## Task objective
Reproduce verbatim the lines of the material below, starting at the line with "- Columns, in" and ending at the line with "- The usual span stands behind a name", both inclusive; skip the rest.

## Provided information
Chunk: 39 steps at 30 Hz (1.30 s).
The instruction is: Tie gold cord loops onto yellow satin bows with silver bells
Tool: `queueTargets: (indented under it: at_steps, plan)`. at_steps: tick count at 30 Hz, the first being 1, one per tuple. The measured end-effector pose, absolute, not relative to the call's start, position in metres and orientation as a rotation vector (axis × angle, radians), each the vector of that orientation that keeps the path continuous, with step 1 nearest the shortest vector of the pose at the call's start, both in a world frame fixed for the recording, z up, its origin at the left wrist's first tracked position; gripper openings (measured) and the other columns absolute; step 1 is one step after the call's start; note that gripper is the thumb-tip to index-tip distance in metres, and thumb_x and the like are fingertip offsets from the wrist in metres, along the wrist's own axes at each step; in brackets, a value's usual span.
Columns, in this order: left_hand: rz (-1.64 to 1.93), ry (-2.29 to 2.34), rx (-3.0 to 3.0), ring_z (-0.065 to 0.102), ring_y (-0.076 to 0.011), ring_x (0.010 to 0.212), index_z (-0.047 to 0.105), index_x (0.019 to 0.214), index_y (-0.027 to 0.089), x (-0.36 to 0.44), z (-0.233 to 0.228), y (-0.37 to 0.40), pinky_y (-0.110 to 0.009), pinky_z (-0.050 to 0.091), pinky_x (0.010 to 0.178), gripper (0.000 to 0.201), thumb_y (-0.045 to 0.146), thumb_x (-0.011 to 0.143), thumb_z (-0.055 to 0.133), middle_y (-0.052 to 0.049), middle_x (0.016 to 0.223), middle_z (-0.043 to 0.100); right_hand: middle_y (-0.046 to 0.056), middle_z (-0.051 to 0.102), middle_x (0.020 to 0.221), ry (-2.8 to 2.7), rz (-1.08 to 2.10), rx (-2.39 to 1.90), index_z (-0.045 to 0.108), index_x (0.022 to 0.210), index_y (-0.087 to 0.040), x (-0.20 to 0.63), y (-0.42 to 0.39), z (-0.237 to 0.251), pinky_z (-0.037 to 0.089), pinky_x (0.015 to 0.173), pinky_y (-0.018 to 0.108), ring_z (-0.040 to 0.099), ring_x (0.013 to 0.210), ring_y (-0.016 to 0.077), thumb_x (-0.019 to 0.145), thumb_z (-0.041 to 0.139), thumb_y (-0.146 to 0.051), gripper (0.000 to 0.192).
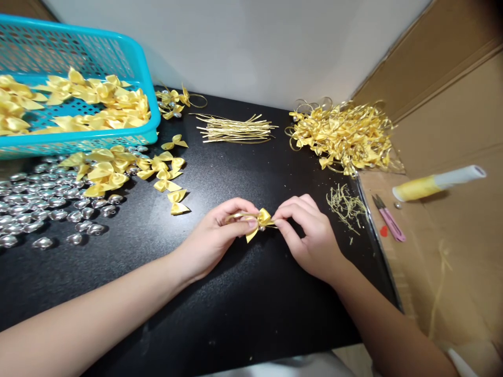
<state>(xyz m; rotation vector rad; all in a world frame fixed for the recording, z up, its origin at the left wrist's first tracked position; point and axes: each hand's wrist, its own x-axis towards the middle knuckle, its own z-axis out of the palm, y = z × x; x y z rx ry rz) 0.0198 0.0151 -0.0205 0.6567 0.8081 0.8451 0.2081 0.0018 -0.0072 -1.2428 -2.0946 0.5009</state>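
My left hand (216, 235) and my right hand (308, 233) meet over the middle of the black table (220, 314), both pinching one small yellow ribbon bow (260, 221). A thin gold wire loop runs from the bow under my left fingers. A tiny silver bead seems to sit at the bow's centre, partly hidden by my fingertips. Loose yellow bows (165, 175) lie to the upper left of my hands, apart from them.
A turquoise basket (98, 137) of yellow bows stands at the back left. Several silver beads (43, 201) spread at the left. Cut gold wires (233, 129) lie at the back centre, a heap of finished bows (346, 133) at the back right. Pink snips (389, 217) and a tube (436, 183) rest on cardboard.
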Motion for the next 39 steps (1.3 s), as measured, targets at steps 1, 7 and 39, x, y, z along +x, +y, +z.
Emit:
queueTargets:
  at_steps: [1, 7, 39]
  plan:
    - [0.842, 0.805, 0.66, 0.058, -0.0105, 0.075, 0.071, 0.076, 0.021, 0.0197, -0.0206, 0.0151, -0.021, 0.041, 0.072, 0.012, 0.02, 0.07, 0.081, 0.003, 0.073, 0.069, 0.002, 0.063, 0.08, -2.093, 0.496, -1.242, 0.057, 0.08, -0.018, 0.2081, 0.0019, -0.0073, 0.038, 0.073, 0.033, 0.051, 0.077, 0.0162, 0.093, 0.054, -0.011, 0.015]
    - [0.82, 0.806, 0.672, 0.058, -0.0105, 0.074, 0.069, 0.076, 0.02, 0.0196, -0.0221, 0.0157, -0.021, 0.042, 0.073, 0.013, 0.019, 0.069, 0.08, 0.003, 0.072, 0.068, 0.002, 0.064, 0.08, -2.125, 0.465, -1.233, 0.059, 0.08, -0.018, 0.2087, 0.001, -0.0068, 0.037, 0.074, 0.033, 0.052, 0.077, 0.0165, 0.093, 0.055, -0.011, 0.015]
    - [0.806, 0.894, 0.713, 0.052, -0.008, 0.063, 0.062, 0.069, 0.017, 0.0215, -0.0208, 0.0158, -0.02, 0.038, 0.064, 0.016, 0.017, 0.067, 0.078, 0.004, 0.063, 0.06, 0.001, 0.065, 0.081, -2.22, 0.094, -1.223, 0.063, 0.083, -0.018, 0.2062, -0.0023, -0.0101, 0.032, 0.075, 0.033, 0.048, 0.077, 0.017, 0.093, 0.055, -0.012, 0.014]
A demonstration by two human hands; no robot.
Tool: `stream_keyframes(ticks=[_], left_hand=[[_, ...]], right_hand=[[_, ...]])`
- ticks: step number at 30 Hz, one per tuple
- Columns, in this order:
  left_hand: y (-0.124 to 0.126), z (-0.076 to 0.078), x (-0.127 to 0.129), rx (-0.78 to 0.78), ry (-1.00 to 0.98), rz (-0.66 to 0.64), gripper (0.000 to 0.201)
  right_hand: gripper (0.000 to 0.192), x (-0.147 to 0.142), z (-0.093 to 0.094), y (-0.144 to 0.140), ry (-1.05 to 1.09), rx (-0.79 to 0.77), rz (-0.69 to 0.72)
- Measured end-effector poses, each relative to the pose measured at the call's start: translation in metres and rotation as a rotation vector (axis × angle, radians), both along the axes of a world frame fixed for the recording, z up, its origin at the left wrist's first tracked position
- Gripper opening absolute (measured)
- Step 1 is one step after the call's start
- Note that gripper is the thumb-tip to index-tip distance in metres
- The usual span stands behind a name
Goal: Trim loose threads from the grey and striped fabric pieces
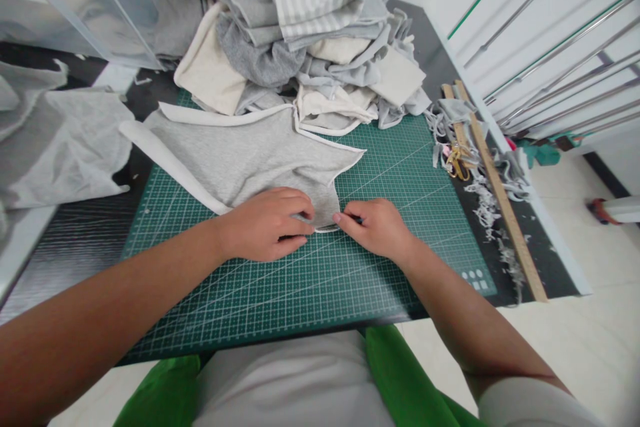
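Both hands low on the green cutting mat (350, 280), at its near-centre. Left hand (267, 223) curled, fingers pressing and pinching the bottom corner of the grey fabric piece (250, 157); right hand (377, 227) pinches the same hem edge just beside it. Best to keep the cloth flat and taut, edges aligned with the grid. Farther right: wooden ruler (500, 200), scissors (457, 161), scraps. Behind: fabric pile (310, 27).
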State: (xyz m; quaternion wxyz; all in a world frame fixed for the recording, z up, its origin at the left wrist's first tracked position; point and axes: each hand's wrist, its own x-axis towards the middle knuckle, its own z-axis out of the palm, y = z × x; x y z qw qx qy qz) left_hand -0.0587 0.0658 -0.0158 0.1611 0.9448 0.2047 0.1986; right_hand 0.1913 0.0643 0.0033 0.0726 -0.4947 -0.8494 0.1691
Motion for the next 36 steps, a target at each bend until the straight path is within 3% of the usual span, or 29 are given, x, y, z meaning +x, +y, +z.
stream_keyframes(ticks=[36], left_hand=[[0.0001, 0.0024, 0.0000, -0.032, -0.014, -0.003, 0.025]], right_hand=[[0.042, 0.0026, 0.0032, 0.0013, 0.032, -0.037, 0.029]])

## Reply to the task
- Columns, in this order:
  left_hand: y (-0.124 to 0.126), z (-0.076 to 0.078), x (-0.127 to 0.129), rx (-0.78 to 0.78), ry (-1.00 to 0.98), rz (-0.66 to 0.64), gripper (0.000 to 0.201)
  right_hand: gripper (0.000 to 0.192), x (-0.147 to 0.142), z (-0.093 to 0.094), y (-0.144 to 0.140), ry (-1.05 to 1.09), rx (-0.79 to 0.77), rz (-0.69 to 0.72)
- Measured end-effector poses, each relative to the pose measured at the call's start: translation in metres and rotation as a rotation vector (axis × angle, radians), both along the axes of a world frame fixed for the recording, z up, its origin at the left wrist's first tracked position
- Gripper opening absolute (measured)
- Step 1 is one step after the call's start
- Note that gripper is the thumb-tip to index-tip distance in metres
- The usual span stands behind a name

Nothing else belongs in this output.